[Saved data entries]
BEGIN

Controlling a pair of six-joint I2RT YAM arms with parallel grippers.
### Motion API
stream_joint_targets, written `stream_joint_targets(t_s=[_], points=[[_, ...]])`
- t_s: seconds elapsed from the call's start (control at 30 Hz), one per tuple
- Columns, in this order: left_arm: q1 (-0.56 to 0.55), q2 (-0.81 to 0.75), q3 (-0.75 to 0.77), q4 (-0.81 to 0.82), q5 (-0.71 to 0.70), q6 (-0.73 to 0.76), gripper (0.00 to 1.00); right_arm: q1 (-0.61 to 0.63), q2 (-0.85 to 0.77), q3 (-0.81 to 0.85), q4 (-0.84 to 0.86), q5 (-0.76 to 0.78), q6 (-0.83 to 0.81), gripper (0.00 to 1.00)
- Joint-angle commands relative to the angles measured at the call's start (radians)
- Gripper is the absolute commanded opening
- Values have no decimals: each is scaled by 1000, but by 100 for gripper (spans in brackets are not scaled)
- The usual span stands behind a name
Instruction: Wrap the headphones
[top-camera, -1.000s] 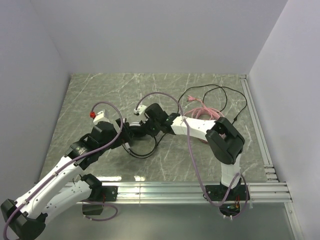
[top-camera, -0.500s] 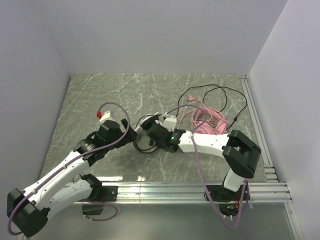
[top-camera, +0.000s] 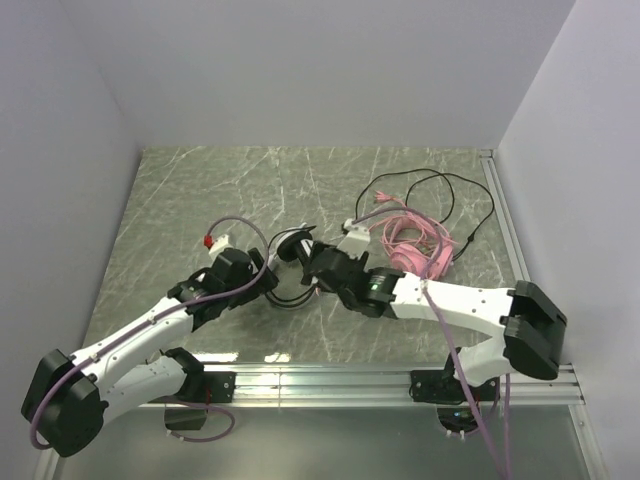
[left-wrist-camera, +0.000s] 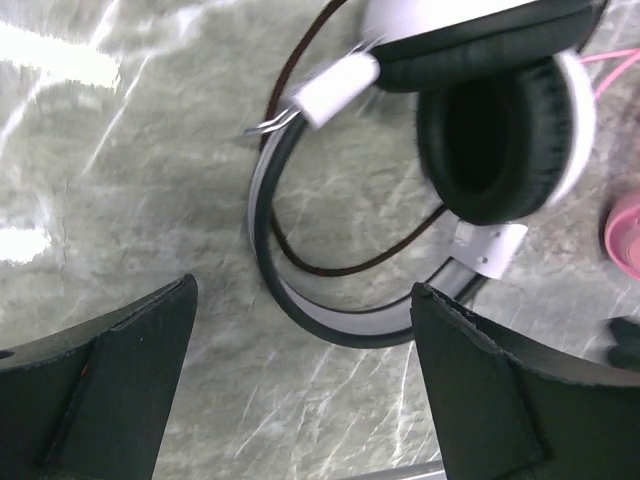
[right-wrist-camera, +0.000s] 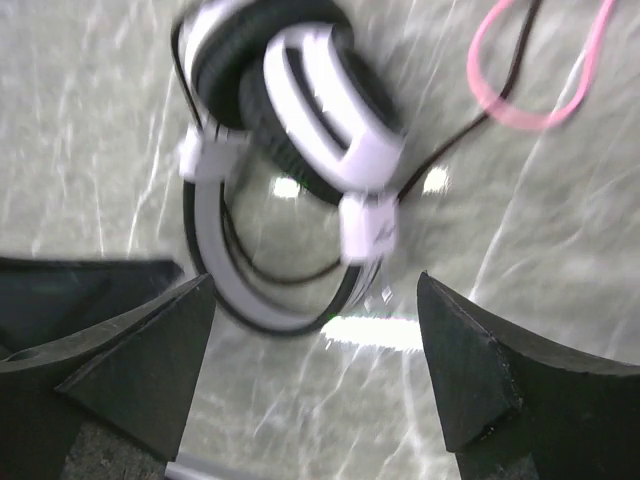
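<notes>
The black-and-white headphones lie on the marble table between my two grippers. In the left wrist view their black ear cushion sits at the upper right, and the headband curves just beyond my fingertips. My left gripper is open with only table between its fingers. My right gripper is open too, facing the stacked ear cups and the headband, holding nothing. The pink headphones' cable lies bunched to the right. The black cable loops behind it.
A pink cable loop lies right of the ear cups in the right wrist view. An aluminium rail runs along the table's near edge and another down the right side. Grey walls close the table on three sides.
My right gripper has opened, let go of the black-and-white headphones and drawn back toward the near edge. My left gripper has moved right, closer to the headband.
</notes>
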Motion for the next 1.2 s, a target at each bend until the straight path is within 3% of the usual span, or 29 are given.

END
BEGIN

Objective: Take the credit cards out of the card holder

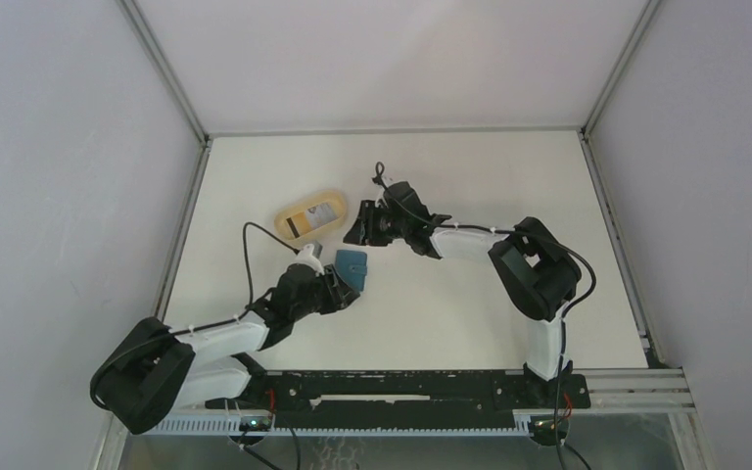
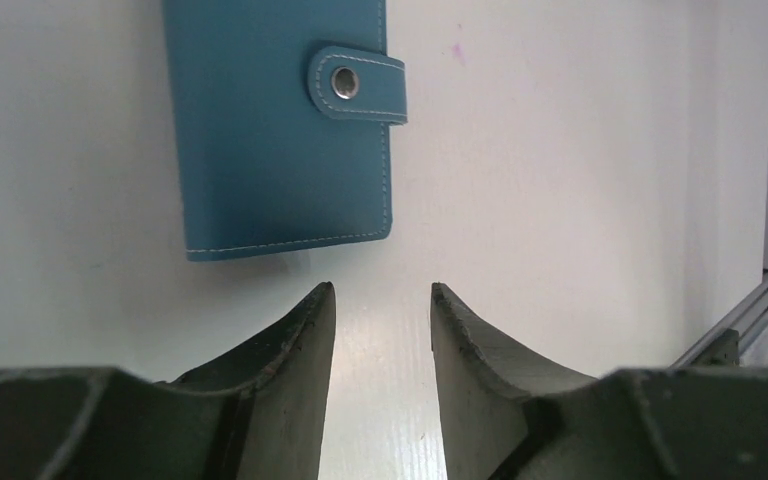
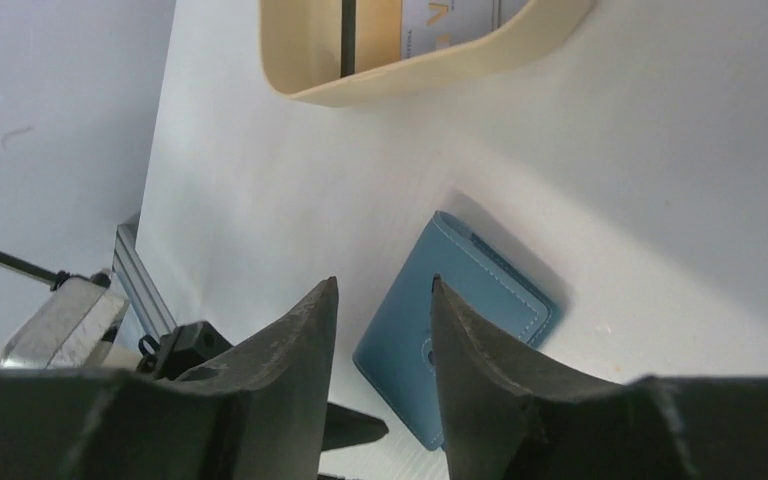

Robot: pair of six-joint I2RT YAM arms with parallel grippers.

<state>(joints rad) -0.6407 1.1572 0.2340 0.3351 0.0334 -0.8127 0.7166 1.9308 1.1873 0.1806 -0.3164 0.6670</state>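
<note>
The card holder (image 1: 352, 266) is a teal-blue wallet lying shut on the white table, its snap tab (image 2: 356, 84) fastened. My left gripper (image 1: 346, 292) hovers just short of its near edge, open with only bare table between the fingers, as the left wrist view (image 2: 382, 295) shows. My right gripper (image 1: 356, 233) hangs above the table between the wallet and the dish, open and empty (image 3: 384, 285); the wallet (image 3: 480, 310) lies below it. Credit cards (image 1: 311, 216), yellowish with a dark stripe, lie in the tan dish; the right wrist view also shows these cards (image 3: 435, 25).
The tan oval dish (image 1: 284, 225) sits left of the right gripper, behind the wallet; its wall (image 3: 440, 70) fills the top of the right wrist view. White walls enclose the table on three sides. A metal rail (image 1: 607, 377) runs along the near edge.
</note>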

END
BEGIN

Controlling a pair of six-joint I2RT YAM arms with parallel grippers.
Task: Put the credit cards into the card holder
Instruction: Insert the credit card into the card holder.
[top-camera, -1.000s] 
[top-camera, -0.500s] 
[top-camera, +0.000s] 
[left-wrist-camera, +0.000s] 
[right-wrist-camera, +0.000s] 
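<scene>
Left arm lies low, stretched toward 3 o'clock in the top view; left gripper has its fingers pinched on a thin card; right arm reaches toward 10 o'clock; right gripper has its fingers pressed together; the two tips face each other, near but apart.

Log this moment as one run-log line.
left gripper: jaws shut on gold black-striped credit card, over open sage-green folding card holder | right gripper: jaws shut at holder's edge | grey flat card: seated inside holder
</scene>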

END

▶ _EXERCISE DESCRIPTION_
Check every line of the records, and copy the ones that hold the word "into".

▶ _ANSWER_
Task: Put the credit cards into the card holder
Instruction: Insert the credit card into the card holder.

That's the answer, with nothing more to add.